The symptoms of Chondrodysplasia punctata, tibial-metacarpal type, include short stature, shortening of the long bones of the arms and legs, and malformation of the hands and feet. Other features may include joint contractures, facial abnormalities, and intellectual disability.

Chondrodysplasia punctata, tibial-metacarpal type is caused by mutations in the PEX7 gene. This gene is responsible for the production of a protein called peroxisomal biogenesis factor 7, which is involved in the formation of peroxisomes. Peroxisomes are organelles that are important for the breakdown of fatty acids and other molecules. Mutations in the PEX7 gene can lead to a decrease in the number of functional peroxisomes, resulting in the skeletal abnormalities seen in Chondrodysplasia punctata, tibial-metacarpal type.
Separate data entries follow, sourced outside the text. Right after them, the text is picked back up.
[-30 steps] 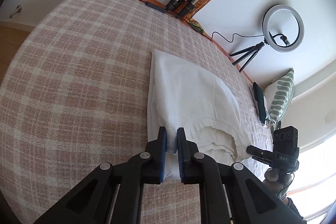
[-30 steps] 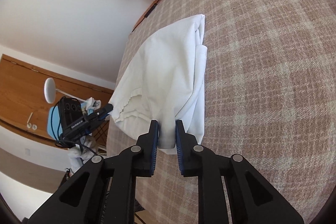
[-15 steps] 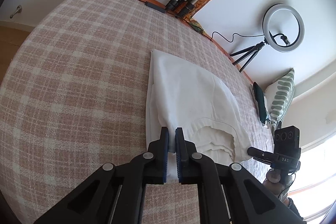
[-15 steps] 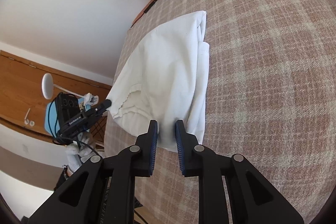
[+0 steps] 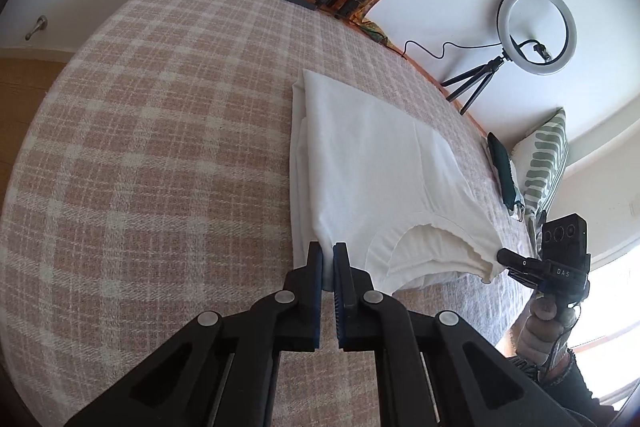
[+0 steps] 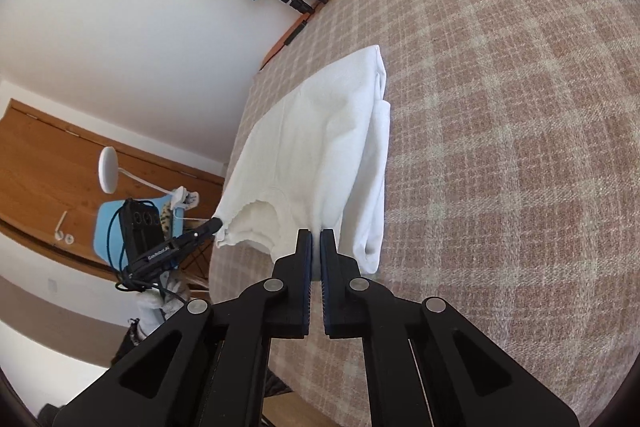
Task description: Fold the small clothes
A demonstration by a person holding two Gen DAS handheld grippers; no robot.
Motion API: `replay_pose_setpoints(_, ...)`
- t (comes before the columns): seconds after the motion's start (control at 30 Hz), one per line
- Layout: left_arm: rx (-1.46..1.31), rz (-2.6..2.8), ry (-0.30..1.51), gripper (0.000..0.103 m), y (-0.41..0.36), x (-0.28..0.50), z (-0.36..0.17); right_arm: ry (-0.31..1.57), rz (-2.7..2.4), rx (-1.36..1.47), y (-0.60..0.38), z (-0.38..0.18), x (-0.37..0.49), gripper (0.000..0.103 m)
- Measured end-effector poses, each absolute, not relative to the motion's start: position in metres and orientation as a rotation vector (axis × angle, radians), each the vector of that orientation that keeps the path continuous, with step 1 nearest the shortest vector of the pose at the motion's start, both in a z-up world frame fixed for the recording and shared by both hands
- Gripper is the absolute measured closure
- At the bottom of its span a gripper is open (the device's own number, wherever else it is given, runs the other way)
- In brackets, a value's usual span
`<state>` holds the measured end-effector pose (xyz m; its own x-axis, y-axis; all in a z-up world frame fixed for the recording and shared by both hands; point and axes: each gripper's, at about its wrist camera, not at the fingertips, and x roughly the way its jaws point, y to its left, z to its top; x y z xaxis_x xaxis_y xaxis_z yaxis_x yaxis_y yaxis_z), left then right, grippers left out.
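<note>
Left wrist view: the shirt [image 5: 372, 179] lies on the plaid bedspread [image 5: 160, 155], already folded narrow, sleeves tucked under. The left gripper [image 5: 327, 253] pinches the shirt's near edge beside the collar [image 5: 432, 247]; the right gripper [image 6: 316, 239] pinches the same near edge on the collar's other side. Both sets of fingers are pressed onto fabric.

Orientation: the long axis runs from the collar end, nearest the grippers, to the hem end, toward the ring light [image 5: 536, 29] wall.

Risks, as judged:
- Each pinch sits close to the edge; thin fabric may slip out on lifting.
- Uneven travel of the two grippers would skew the fold.
- Tucked sleeves may fall open.
</note>
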<state>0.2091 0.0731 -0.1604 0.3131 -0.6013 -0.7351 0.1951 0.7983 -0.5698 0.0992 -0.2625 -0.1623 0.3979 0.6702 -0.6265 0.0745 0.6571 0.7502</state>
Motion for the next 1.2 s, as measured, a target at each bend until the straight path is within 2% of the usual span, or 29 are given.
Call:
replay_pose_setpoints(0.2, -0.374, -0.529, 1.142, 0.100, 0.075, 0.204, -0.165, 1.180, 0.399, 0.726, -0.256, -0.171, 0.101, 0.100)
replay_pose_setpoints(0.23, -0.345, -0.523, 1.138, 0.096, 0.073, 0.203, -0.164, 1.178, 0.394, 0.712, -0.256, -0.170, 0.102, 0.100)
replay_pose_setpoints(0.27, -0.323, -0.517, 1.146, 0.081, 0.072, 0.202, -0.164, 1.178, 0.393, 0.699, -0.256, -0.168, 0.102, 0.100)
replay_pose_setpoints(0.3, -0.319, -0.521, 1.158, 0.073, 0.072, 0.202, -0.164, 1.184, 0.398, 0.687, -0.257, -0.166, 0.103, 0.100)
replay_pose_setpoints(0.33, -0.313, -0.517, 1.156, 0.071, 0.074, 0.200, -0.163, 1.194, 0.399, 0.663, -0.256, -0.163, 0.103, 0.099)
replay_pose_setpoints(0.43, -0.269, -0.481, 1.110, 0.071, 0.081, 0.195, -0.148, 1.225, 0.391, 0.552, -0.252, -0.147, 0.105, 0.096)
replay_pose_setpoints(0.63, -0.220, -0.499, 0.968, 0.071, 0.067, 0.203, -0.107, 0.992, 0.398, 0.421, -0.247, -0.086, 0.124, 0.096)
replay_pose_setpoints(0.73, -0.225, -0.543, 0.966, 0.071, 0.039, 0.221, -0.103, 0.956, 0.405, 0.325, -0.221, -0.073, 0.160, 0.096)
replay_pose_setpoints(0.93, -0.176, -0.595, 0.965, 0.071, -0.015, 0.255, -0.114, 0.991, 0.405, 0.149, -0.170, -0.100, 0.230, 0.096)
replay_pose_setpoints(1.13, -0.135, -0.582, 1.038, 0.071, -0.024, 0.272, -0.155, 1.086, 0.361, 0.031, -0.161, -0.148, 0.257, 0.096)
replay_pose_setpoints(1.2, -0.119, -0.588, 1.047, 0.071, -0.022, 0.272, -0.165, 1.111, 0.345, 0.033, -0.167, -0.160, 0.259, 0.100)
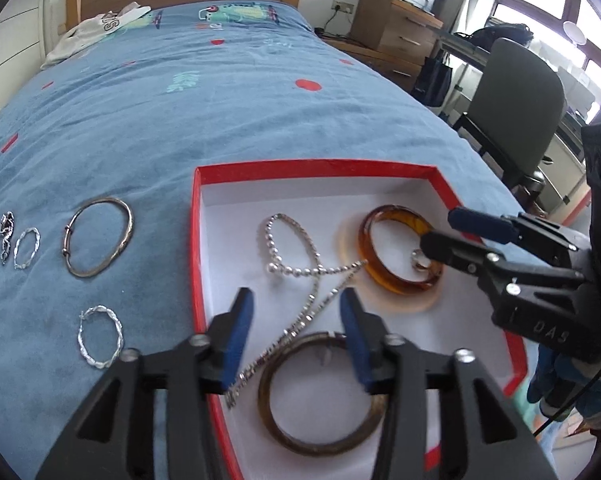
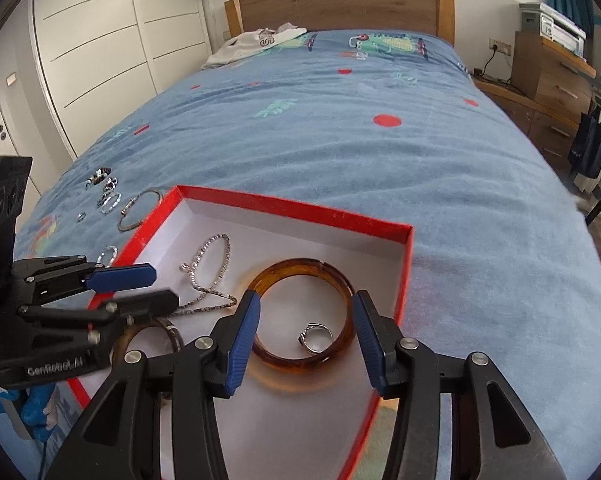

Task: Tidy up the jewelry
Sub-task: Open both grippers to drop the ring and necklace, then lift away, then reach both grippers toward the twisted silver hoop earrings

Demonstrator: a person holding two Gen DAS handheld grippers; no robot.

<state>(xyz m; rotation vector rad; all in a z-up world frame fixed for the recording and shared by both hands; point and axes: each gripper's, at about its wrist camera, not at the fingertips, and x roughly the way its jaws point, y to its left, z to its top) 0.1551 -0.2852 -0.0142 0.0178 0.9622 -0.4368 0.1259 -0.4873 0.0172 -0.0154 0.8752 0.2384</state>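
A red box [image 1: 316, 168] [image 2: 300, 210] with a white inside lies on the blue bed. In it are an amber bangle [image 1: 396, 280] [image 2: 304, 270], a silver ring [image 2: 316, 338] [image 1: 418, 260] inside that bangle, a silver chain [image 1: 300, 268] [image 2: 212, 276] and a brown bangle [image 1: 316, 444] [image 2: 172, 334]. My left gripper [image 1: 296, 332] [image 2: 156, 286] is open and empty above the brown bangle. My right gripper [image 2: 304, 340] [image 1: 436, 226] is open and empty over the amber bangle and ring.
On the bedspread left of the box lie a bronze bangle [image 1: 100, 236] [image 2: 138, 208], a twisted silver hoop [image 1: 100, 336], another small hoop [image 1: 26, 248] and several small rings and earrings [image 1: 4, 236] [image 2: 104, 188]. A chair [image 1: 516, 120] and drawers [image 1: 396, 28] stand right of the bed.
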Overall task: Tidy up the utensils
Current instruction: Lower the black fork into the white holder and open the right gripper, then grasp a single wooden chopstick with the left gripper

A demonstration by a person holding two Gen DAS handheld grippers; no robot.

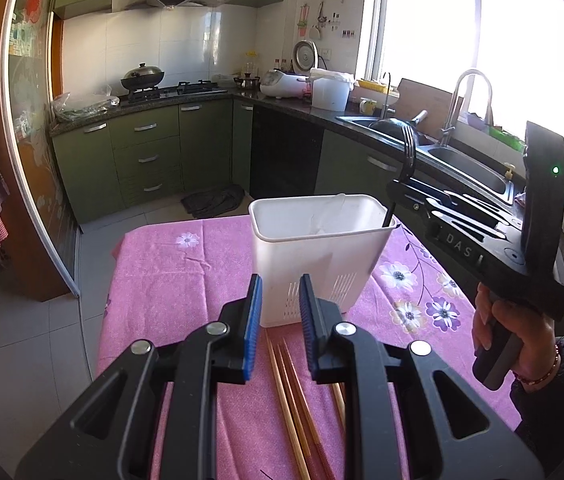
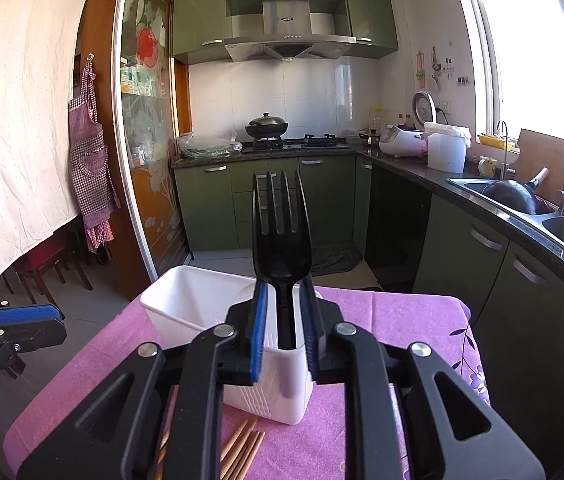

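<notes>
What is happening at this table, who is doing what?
A person holds a gripper in each hand. The right gripper has a black fork upright between its fingers, its handle already down inside the white utensil holder. The left gripper is empty above wooden chopsticks lying on the pink tablecloth.

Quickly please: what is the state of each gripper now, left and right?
Left gripper: open, nothing between its pads, above the chopsticks.
Right gripper: open, pads clear of the black fork standing in the white holder.
</notes>
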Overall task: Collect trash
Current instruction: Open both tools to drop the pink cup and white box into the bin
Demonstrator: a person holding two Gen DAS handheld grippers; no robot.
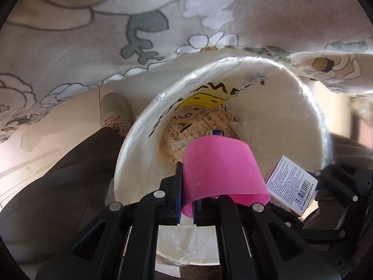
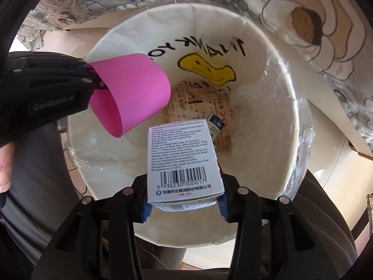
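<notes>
My left gripper (image 1: pixel 186 198) is shut on the rim of a pink plastic cup (image 1: pixel 221 168), held over the mouth of a white trash bin (image 1: pixel 312 107) lined with a duck-print bag. The cup (image 2: pixel 130 93) and left gripper (image 2: pixel 95 84) also show in the right wrist view. My right gripper (image 2: pixel 184 207) is shut on a white medicine box (image 2: pixel 181 158) with a barcode, held above the bin (image 2: pixel 275 53). The box also shows at the right of the left wrist view (image 1: pixel 291 184). Printed wrappers (image 2: pixel 205 107) and a small blue-white packet (image 2: pixel 216 126) lie at the bin's bottom.
A floral bedsheet (image 1: pixel 93 35) hangs close behind the bin and drapes by its far rim (image 2: pixel 314 23). A person's dark trouser leg (image 1: pixel 58 186) and light shoe (image 1: pixel 114 112) stand left of the bin. Pale floor tiles (image 1: pixel 35 140) lie around.
</notes>
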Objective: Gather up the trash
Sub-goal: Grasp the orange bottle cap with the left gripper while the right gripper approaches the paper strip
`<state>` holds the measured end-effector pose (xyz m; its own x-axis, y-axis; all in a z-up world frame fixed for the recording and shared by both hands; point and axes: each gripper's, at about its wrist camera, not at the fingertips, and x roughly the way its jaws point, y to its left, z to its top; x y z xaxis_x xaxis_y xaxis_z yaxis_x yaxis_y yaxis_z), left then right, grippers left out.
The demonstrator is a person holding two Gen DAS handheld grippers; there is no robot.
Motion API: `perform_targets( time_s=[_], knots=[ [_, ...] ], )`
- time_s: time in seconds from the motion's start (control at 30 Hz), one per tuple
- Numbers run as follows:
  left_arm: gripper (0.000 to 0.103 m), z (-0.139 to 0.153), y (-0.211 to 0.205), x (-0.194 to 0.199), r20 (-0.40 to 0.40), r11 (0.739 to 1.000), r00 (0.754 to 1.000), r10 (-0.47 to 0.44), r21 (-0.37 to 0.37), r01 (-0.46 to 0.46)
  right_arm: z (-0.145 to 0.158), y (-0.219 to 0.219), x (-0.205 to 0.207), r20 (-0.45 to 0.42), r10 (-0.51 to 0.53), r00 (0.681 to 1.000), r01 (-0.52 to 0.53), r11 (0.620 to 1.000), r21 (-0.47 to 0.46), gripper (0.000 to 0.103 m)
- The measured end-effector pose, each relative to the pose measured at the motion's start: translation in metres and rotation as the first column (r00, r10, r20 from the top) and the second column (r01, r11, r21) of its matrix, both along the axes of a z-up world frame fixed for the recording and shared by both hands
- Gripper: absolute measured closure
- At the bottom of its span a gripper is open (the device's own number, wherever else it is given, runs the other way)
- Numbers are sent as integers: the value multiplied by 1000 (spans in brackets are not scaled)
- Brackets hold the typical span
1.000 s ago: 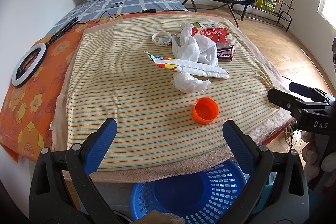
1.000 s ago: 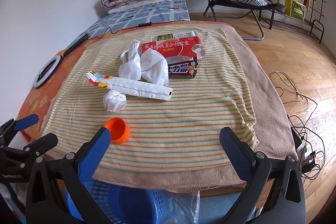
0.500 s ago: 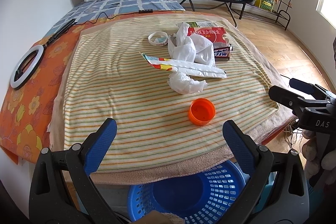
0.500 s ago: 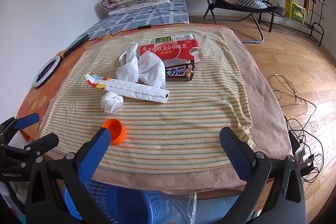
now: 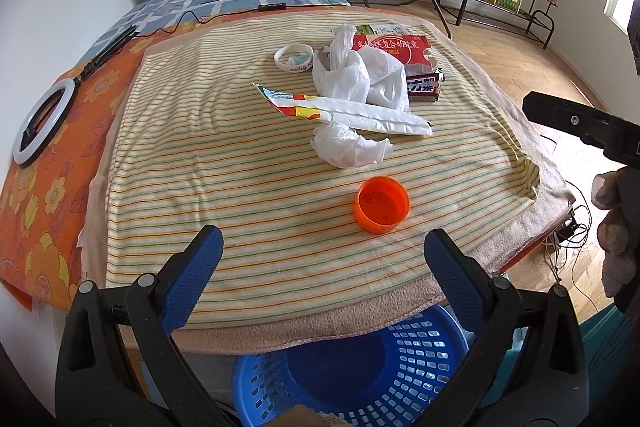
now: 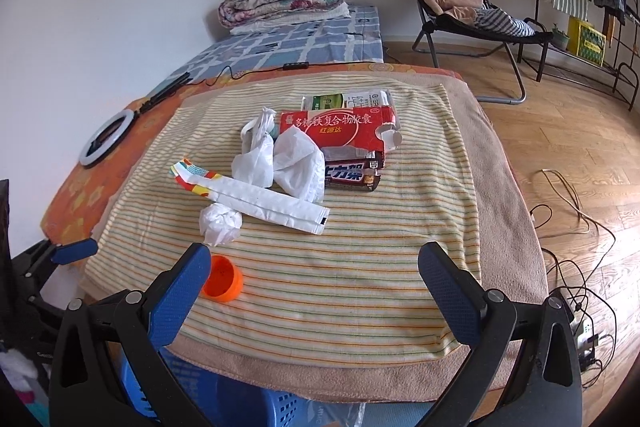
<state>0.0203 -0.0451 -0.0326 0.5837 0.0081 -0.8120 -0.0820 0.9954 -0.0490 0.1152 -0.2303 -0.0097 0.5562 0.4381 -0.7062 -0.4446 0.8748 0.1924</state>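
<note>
Advance: both wide-open grippers, left gripper point(image 5: 322, 247) and right gripper point(image 6: 314, 267), have neared the round orange plastic cap point(image 5: 382, 205) at frame centre; pickup imminent.

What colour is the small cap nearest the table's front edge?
Orange. The cap shows best in the left wrist view, lying open side up on the striped cloth.

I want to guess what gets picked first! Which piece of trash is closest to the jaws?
The orange cap. It sits alone at the near edge of the striped cloth, while the crumpled tissue and other wrappers lie farther back.
</note>
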Motion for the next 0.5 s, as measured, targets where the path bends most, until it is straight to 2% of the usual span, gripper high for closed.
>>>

The treatments for Chondrodysplasia punctata, tibial-metacarpal type, depend on the severity of the condition. Treatment may include physical therapy, occupational therapy, and orthopedic surgery to correct any skeletal deformities. In some cases, medications such as nonsteroidal anti-inflammatory drugs (NSAIDs) may be prescribed to reduce pain and inflammation. In severe cases, growth hormone therapy may be recommended to help improve bone growth. In addition, genetic counseling may be recommended to help families understand the condition and its implications.

1. Genetic mutation: Chondrodysplasia punctata, tibial-metacarpal type is caused by a mutation in the PEX7 gene.

2. Family history: Individuals with a family history of Chondrodysplasia punctata, tibial-metacarpal type are at an increased risk of developing the condition.

3. Gender: Chondrodysplasia punctata, tibial-metacarpal type is more common in males than females.

4. Ethnicity: Chondrodysplasia punctata, tibial-metacarpal type is more common in individuals of Middle Eastern descent.

At this time, there is no known cure for Chondrodysplasia punctata, tibial-metacarpal type. Treatment is focused on managing the symptoms and complications associated with the condition. This may include physical therapy, occupational therapy, orthopedic surgery, and medications to help manage pain and inflammation.